### [To do]
Find every line of the listing below where "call" appears, and copy it.
----
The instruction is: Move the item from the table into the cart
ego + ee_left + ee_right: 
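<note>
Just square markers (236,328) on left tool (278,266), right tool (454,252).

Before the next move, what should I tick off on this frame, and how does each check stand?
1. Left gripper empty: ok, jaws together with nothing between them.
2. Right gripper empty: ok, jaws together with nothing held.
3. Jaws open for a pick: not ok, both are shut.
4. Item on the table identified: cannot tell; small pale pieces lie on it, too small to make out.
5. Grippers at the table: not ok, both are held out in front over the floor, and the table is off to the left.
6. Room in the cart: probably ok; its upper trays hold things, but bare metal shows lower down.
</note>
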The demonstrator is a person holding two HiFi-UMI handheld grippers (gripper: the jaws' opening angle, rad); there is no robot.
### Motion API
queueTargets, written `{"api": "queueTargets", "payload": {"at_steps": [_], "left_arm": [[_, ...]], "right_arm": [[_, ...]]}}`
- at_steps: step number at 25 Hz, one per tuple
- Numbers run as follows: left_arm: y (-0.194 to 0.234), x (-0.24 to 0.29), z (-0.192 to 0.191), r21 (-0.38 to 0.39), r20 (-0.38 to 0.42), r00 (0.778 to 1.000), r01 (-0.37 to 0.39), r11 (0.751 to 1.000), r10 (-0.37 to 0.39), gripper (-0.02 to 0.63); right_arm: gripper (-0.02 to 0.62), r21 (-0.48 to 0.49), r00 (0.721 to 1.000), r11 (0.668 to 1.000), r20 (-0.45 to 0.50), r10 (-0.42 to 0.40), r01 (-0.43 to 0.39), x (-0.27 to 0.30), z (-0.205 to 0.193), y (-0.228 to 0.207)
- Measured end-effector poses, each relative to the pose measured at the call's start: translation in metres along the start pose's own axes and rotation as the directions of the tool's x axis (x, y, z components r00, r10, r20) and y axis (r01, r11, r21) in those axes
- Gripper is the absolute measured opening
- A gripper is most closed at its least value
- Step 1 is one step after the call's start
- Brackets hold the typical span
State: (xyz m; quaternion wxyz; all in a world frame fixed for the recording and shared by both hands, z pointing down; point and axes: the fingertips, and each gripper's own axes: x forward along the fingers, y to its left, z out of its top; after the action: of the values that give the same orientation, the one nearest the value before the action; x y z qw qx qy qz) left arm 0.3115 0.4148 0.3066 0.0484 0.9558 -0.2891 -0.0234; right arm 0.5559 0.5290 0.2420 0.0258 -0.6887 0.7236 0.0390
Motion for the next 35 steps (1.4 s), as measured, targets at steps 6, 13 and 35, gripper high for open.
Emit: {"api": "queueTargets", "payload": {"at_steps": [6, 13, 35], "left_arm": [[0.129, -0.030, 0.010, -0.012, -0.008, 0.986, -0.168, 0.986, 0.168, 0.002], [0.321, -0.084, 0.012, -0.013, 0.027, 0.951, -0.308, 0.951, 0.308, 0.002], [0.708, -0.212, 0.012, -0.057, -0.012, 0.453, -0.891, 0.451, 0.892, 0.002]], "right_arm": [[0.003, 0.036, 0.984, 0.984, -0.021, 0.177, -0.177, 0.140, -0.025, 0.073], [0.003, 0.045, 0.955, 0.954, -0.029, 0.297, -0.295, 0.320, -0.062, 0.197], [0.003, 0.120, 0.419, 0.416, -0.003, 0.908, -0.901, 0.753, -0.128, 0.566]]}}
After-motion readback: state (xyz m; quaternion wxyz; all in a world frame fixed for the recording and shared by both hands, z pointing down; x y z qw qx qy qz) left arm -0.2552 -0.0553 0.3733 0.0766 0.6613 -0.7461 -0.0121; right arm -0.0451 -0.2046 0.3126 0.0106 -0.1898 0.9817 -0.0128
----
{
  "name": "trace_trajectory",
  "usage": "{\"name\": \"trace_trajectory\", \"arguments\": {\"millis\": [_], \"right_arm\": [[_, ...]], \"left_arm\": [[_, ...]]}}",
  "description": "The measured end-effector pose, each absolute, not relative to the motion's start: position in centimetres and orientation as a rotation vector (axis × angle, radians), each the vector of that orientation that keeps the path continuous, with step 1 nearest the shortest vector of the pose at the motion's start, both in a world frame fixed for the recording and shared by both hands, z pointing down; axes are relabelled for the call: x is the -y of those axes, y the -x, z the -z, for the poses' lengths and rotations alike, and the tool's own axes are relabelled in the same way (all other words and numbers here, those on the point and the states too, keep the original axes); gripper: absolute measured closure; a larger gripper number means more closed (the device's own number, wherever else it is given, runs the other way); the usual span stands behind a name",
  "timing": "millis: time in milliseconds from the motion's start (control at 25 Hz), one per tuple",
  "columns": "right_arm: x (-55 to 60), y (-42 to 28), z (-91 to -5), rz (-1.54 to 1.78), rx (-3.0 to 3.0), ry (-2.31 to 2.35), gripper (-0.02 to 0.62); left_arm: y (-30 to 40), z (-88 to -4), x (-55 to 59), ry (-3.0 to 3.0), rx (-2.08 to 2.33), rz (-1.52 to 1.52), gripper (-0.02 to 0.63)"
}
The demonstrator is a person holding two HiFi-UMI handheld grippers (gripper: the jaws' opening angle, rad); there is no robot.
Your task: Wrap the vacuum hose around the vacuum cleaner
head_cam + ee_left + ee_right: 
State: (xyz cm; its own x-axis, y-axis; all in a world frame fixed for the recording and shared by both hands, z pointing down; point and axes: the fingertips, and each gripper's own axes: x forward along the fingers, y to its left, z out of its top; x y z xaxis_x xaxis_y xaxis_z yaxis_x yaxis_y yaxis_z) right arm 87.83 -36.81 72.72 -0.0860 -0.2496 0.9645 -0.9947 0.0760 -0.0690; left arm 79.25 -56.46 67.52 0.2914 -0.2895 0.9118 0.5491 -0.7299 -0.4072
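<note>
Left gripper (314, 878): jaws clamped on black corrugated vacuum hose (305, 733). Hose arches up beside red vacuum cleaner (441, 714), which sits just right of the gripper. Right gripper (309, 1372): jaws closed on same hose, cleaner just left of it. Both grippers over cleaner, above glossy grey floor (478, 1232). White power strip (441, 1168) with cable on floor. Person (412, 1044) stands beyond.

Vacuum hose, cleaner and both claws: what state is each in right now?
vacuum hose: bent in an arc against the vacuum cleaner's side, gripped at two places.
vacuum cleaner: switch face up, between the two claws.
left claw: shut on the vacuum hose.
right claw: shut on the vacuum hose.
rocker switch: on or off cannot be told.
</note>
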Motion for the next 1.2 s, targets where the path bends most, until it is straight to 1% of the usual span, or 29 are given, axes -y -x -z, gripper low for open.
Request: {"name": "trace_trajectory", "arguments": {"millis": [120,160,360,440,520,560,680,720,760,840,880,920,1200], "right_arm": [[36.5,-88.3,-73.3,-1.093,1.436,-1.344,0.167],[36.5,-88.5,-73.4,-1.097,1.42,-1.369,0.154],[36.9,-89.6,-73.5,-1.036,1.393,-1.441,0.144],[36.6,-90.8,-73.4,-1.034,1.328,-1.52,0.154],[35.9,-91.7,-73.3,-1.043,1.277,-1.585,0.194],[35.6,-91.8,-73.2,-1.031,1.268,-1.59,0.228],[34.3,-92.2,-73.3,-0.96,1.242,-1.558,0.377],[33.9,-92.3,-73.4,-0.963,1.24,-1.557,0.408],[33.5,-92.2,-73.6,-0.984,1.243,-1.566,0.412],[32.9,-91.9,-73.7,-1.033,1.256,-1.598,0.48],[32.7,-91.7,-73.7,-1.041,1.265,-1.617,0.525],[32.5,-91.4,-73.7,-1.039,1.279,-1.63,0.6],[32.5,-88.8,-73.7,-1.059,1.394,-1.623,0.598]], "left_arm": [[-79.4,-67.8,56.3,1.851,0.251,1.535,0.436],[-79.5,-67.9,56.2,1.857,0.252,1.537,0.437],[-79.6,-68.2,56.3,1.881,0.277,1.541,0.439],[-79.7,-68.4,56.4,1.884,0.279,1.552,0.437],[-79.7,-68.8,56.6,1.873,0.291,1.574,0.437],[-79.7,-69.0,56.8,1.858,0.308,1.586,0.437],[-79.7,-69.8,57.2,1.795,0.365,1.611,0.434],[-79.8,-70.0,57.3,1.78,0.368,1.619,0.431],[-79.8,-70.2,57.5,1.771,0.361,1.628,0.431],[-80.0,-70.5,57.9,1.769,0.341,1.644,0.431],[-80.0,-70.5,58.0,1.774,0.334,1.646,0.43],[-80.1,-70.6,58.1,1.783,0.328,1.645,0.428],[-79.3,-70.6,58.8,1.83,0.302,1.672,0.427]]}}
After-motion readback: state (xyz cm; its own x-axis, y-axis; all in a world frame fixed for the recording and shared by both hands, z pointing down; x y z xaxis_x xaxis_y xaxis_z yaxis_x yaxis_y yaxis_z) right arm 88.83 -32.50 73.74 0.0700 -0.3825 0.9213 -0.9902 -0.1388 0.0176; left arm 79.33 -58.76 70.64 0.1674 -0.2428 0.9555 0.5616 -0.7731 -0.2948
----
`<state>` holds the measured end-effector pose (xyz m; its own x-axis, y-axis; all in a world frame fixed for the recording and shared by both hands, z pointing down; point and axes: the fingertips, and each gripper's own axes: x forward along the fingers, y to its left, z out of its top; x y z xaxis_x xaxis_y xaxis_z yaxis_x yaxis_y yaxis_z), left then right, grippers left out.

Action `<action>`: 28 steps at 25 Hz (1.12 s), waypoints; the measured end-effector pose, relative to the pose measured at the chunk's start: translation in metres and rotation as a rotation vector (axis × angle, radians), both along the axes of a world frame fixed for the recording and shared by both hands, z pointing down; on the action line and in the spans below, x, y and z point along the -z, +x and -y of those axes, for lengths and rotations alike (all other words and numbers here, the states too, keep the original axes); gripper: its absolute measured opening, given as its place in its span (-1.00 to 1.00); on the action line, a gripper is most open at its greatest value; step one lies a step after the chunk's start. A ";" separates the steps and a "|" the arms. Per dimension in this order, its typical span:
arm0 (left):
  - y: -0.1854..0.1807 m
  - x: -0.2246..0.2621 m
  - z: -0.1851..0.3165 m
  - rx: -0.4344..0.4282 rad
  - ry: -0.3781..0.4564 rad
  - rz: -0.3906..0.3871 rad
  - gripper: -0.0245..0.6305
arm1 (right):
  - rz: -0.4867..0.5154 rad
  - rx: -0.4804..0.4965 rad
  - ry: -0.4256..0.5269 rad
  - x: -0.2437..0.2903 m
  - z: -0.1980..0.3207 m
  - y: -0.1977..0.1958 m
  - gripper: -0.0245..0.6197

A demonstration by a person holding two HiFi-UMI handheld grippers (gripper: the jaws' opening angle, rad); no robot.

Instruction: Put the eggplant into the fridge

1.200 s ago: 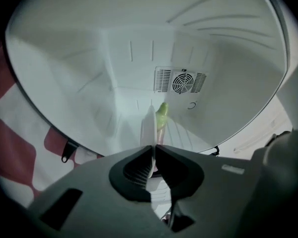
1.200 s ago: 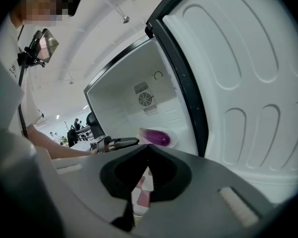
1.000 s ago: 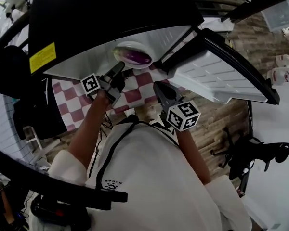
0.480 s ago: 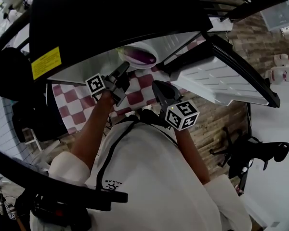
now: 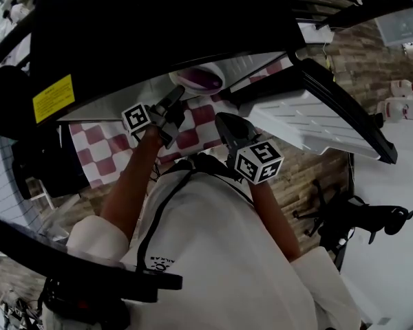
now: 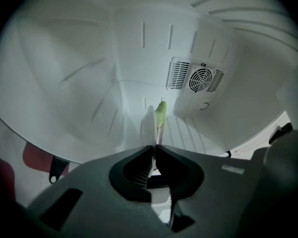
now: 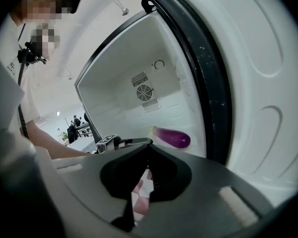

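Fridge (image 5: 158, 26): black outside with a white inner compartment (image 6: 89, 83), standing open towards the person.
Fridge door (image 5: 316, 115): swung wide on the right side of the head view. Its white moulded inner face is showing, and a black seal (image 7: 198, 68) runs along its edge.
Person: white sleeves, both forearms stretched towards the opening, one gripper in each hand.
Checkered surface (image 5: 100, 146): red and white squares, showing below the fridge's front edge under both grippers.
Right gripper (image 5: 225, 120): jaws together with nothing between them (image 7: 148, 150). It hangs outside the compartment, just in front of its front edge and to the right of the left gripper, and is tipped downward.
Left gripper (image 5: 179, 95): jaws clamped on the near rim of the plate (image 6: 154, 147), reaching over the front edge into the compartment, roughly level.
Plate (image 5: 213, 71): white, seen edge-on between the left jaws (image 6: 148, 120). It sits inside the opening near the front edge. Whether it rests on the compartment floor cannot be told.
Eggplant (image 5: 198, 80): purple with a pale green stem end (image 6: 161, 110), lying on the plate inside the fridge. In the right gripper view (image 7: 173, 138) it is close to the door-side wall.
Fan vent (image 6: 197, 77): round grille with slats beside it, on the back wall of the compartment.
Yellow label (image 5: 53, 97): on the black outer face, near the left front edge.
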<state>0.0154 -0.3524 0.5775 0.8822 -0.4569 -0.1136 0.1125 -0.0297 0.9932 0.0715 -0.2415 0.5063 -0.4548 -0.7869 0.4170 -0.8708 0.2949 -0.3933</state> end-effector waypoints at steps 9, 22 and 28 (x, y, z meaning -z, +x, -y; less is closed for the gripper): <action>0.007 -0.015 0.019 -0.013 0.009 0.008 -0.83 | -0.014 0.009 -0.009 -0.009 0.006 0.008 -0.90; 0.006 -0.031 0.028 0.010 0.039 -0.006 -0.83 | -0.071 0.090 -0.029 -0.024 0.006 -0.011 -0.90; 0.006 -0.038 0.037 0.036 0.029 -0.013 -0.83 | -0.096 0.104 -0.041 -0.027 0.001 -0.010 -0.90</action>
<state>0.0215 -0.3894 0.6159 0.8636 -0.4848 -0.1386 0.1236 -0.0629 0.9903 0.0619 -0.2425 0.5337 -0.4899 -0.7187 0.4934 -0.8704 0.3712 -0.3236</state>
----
### [Problem solution]
- Measured end-effector poses, each relative to the pose measured at the call's start: translation in metres along the start pose's own axes and rotation as the directions of the tool's x axis (x, y, z components r00, r10, r20) and y axis (r01, r11, r21) in those axes
- Step 1 is one step after the call's start
  "description": "The measured end-effector pose, each absolute, not relative to the motion's start: position in centimetres and orientation as a rotation vector (axis × angle, radians), each the vector of that orientation that keeps the path continuous, with step 1 nearest the shortest vector of the pose at the motion's start, both in a world frame fixed for the recording and shared by both hands, z pointing down; axes are relabelled for the call: x is the -y of those axes, y the -x, z the -z, for the poses' lengths and rotations alike, and the tool's own axes are relabelled in the same way (all other words and numbers here, those on the point and the states too, keep the original axes); gripper: absolute measured closure; a larger gripper number means more closed (the device's own number, wherever else it is given, runs the other way); the usual span stands behind a name",

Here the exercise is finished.